Variational inference

Theory

In variational inference, we do not make any distinction between random parameters and latent variables. There are only latent variables, and we write their set $\mathbf{Z} = \left( \mathbf{Z}_i ; 1 \leqslant i \leqslant N \right)$. Let $\mathbf{X}$ be some observed variable of the model, supposing that we know the complete likelihood $p(\mathbf{X}, \mathbf{Z})$, the problem consists in finding a probability distribution $q(\mathbf{Z})$ that approximates $p(\mathbf{Z} \mid \mathbf{X})$.

Recall that making use of Bayes’ rule,

$$p( \mathbf{Z} \mid \mathbf{X} ) = \frac{p( \mathbf{Z}, \mathbf{X} )}{p(\mathbf{X})} ~.$$

Since we known $p( \mathbf{Z}, \mathbf{X} )$, explicating $p(\mathbf{X})$ means explicating $p( \mathbf{Z} \mid \mathbf{X} )$ and vice versa.
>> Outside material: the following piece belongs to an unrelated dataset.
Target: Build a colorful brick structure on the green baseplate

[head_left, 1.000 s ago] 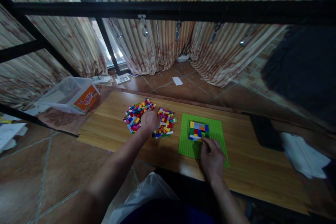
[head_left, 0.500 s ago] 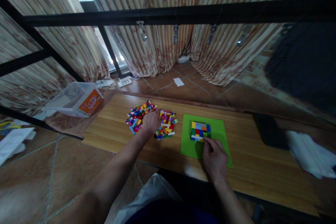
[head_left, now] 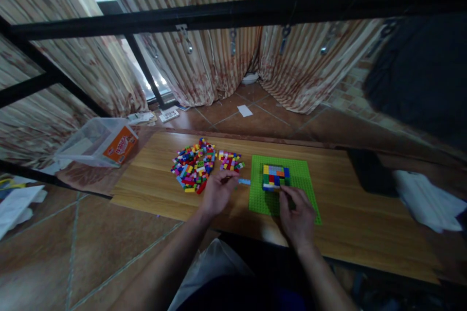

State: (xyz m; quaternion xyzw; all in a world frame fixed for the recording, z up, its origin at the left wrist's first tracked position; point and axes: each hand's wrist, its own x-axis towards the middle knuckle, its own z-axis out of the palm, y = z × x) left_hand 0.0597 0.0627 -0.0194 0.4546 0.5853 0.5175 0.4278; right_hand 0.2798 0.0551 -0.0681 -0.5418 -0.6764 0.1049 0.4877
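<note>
My left hand [head_left: 220,193] is closed, thumb and fingers pinching one end of a long light blue brick [head_left: 244,181] left of the green baseplate [head_left: 303,194]. A rectangular brick build [head_left: 276,177] in white, blue, red, yellow, orange and green stands on the baseplate. At its near right corner are the pinched fingertips of my right hand [head_left: 297,214]; whatever lies between them is hidden. A large pile of mixed toy bricks [head_left: 193,165] lies beyond my left hand, with a smaller cluster [head_left: 230,159] beside it, partly covered by that hand.
All this rests on a long wooden table [head_left: 146,182]. A clear plastic box [head_left: 97,141] with an orange label stands off the left end. A dark flat object [head_left: 370,172] and a white crumpled packet [head_left: 428,199] are at the right. Black metal bars cross in front of curtains.
My left hand has come back from the brick pile, moving right and nearer to me, with a light blue brick now at its fingertips. My right hand stays by the build.
</note>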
Note that for any probability distribution $q(\mathbf{Z})$,

$$\begin{align*} \ln p( \mathbf{X} ) & = \ln p( \mathbf{X} ) \int q( \mathbf{Z} ) \mathrm{d}\mathbf{Z} \\ & = \int q( \mathbf{Z} ) \ln p( \mathbf{X} ) \mathrm{d}\mathbf{Z} \\ & = \int q( \mathbf{Z} ) \Big( \ln p( \mathbf{X}, \mathbf{Z}) - \ln p( \mathbf{X}, \mathbf{Z}) + \ln p( \mathbf{X} ) \Big)\mathrm{d}\mathbf{Z} \\ & = \int q( \mathbf{Z} ) \Big( \ln p( \mathbf{X}, \mathbf{Z}) - \ln p( \mathbf{Z} \mid \mathbf{X} ) \Big)\mathrm{d}\mathbf{Z} \\ & = \int q( \mathbf{Z} ) \Big( \ln p( \mathbf{X}, \mathbf{Z}) - \ln p( \mathbf{Z} \mid \mathbf{X} ) + \ln q( \mathbf{Z} ) - \ln q( \mathbf{Z} ) \Big)\mathrm{d}\mathbf{Z} \\ & = \int q( \mathbf{Z} ) \Big( \ln p( \mathbf{X}, \mathbf{Z}) - \ln p( \mathbf{Z} \mid \mathbf{X} ) + \ln q( \mathbf{Z} ) - \ln q( \mathbf{Z} ) \Big)\mathrm{d}\mathbf{Z} \end{align*}$$

We can split the above integral (convergence of the two sub-integrals will not be shown here): $\begin{align*} \ln p( \mathbf{X} ) & = \int q( \mathbf{Z} ) \Big( \ln p( \mathbf{X}, \mathbf{Z}) - \ln q( \mathbf{Z} ) \Big)\mathrm{d}\mathbf{Z} & - & \int q( \mathbf{Z} ) \Big( \ln p( \mathbf{Z} \mid \mathbf{X} ) - \ln q( \mathbf{Z} ) \Big)\mathrm{d}\mathbf{Z} \\ & = \int q( \mathbf{Z} ) \ln\left\{\frac{p( \mathbf{X}, \mathbf{Z})}{q( \mathbf{Z} )} \right\}\mathrm{d}\mathbf{Z} & - & \int q( \mathbf{Z} ) \ln\left\{\frac{p( \mathbf{Z} \mid \mathbf{X} )}{q( \mathbf{Z} )} \right\} \mathrm{d}\mathbf{Z} \\ & = \int q( \mathbf{Z} ) \ln\left\{\frac{p( \mathbf{X}, \mathbf{Z})}{q( \mathbf{Z} )} \right\}\mathrm{d}\mathbf{Z} & + & \int q( \mathbf{Z} ) \ln\left\{\frac{q( \mathbf{Z} )}{p( \mathbf{Z} \mid \mathbf{X} )} \right\} \mathrm{d}\mathbf{Z} \\ & = \mathcal{L}(q) & + & \mathrm{KL}\left( q \middle\| p \right) \end{align*}$

Note that (1) the KL-divergence is always positive and (2) when $q(\mathbf{Z}) = p(\mathbf{Z} \mid \mathbf{X})$, the KL-divergence is null and thus $\mathcal{L}(q) = \ln p(\mathbf{X})$. Consequently, $\mathcal{L}(q)$ defines a lower bound on the model log-evidence $\ln p(\mathbf{X})$, which “touches” the log-evidence when $q(\mathbf{Z}) = p(\mathbf{Z} \mid \mathbf{X})$.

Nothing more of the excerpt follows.